Privacy regulators unite against ‘data scraping’ on social media
Posted: September 26, 2023
Twelve data protection and privacy regulators have signed a joint statement about “data scraping”: The automated collection of publicly-available personal data from social media platforms and the open web.
The privacy dangers of data scraping have been highlighted by cases involving Meta, which was fined €225 million last year after a scraping-related data breach, and Clearview AI, a data-scraping and biometric information firm that faces legal action worldwide.
This article explores the main data-scraping risks and mitigations identified in the regulators’ statement.
What is the data-scraping statement about?
The statement is aimed at social media companies and website providers. It outlines 12 data protection and privacy regulators’ concerns about data scraping.
The statement has three objectives:
- To explain the privacy risks of data scraping.
- To guide websites and platform providers on preventing data scraping.
- To inform individuals about data scraping.
The statement was signed by the following regulators, who are all members of the Global Privacy Assembly (GPA) International Enforcement Cooperation Working Group (IEWG):
- Argentina: Agency for Access to Public Information (AAIP)
- Australia: Office of the Australian Information Commissioner (OAIC)
- Canada: Office of the Privacy Commissioner of Canada (OPC)
- Colombia: Superintendencia de Industria y Comercio (SIC)
- Hong Kong: Office of the Privacy Commissioner for Personal Data (PCPD)
- Jersey: Jersey Office of the Information Commissioner (JOIC)
- Mexico: National Institute for Transparency, Access to Information and Personal Data Protection (INAI)
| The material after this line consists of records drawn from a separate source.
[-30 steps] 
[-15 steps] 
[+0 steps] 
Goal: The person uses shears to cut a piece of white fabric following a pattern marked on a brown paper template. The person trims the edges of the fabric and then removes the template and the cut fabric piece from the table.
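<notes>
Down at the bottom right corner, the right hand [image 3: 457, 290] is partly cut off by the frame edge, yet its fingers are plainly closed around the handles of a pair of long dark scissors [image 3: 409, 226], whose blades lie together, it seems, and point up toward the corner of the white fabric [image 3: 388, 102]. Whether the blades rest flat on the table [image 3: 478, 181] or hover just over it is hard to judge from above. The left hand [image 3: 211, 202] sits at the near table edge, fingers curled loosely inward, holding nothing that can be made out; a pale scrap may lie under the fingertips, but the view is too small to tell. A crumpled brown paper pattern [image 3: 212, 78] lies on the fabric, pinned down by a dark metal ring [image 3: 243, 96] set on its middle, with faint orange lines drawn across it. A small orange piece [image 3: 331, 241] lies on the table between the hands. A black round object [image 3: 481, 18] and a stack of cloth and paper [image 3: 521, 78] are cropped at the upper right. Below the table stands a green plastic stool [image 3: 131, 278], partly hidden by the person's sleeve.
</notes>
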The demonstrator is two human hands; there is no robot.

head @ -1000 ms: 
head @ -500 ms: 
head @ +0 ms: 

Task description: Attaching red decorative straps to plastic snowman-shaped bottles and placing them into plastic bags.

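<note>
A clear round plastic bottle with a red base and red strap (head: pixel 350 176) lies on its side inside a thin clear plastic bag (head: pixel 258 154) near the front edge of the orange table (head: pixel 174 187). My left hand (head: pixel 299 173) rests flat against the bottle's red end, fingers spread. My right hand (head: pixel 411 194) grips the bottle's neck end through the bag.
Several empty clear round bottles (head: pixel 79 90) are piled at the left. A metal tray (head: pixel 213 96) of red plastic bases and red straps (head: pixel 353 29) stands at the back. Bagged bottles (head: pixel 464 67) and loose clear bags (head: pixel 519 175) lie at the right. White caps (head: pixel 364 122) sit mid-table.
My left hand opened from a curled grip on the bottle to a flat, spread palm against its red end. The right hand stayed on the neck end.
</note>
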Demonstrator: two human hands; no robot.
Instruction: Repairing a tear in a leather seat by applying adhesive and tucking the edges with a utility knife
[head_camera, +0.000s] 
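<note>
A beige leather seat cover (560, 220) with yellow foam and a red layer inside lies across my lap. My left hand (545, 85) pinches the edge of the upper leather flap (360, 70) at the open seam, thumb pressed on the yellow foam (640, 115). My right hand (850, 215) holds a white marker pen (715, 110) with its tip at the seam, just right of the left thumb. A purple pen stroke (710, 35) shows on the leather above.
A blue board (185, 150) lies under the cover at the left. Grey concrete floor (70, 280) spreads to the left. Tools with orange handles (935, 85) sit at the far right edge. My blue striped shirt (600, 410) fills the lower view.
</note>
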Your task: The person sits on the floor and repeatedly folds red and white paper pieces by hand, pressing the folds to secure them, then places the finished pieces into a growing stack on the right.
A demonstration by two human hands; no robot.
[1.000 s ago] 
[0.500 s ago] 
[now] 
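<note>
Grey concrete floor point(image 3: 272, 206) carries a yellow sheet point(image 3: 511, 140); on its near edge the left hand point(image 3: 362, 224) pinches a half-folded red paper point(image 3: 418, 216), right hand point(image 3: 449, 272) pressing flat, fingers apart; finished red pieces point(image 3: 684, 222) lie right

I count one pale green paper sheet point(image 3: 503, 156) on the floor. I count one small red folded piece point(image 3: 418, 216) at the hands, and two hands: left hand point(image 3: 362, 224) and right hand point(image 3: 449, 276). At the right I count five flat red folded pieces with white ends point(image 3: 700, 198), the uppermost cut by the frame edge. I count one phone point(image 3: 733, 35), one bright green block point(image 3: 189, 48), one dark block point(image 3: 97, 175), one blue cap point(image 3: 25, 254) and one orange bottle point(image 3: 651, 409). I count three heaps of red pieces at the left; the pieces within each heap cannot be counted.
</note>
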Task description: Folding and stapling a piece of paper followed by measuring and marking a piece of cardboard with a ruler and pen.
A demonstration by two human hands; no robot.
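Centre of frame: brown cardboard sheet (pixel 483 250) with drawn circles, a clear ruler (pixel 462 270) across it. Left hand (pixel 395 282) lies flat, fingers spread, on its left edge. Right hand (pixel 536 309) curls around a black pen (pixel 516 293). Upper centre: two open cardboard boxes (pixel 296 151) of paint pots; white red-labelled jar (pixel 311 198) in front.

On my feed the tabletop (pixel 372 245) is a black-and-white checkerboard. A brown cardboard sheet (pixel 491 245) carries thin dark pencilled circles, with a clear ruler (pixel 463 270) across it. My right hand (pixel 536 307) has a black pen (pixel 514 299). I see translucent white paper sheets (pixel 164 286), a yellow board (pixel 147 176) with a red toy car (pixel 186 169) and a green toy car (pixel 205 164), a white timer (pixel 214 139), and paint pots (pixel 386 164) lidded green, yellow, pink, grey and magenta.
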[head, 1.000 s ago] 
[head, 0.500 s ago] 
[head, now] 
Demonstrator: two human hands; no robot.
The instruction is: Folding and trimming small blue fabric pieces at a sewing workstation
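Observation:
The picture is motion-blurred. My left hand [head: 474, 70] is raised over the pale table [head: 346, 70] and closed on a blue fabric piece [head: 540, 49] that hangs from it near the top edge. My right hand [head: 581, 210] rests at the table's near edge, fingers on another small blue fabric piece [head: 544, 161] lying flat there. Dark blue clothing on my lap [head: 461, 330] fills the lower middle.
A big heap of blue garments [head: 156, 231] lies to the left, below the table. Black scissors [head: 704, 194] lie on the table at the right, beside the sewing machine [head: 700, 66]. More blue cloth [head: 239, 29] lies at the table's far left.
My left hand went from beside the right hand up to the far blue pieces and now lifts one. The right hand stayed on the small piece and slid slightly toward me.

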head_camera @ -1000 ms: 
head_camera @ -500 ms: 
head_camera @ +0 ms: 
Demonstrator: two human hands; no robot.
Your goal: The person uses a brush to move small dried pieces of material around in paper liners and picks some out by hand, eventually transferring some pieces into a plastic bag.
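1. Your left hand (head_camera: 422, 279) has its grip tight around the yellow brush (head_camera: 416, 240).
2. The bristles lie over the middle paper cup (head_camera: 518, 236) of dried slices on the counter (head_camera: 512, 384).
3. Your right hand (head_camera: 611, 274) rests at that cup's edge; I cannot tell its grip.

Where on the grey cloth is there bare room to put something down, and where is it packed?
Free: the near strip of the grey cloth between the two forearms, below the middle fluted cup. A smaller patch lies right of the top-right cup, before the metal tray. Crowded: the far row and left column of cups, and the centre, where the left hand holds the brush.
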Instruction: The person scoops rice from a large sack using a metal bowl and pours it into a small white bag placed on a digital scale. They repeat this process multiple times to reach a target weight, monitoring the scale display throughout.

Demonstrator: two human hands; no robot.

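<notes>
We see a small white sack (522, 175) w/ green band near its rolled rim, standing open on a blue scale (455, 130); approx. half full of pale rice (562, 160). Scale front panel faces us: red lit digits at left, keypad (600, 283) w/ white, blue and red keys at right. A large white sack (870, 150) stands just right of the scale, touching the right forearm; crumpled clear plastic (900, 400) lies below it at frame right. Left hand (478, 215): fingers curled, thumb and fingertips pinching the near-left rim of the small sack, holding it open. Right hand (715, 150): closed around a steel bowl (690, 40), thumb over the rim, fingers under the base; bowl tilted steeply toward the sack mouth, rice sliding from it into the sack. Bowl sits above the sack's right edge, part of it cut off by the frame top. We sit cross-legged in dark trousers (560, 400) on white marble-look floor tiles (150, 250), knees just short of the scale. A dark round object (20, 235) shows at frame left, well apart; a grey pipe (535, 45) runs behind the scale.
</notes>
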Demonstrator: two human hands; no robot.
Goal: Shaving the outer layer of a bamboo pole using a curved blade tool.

- Morocco: Commission Nationale de Contrôle de la Protection des Données à Caractère Personnel (CNDP)
- New Zealand: Office of the Privacy Commissioner (OPC)
- Norway: Datatilsynet
- Switzerland: Federal Data Protection and Information Commissioner (FDPIC)
- United Kingdom: Information Commissioner’s Office (ICO)
Privacy risks of data scraping
The regulators identify five privacy risks associated with data scraping.
1. Targeted cyberattacks
Data scrapers can collect personal data such as names, addresses, email addresses, and phone numbers, and use it for targeted cyberattacks, such as via phishing and social engineering.
Here are a few examples of how this type of activity could occur via data scraped from the web:
- A scammer calls an individual pretending to be an employee of the individual’s bank. The scammer confirms detailed information about the individual, which was scraped from the web, to persuade them that the call is genuine.
- A scammer texts an individual pretending to be their son. Using scraped data, the scammer provides sufficiently detailed information to persuade the individual that the text is genuine.
- A scammer pretends to be an individual’s travel agent, using scraped data about their travel plans. The scammer persuades the individual to visit a phishing site and enter their password.
2. Identity fraud
Sometimes, people reveal more sensitive information online than they should. Financial data and other sensitive information represent a goldmine for fraudsters, and certain data-scraping tools can be configured to search for specific data types.
The more personal information a fraudster has about a person, the more convincingly the fraudster can imitate that person,
A fraudster who scrapes sensitive data such as identity numbers, payment information, and “secret answers” could fraudulently set up financial accounts in another person’s name.
3. Monitoring, profiling, and surveilling individuals
Data scrapers can collect data about individuals’ online activities, such as the websites they visit, the products they purchase, and the people they communicate with.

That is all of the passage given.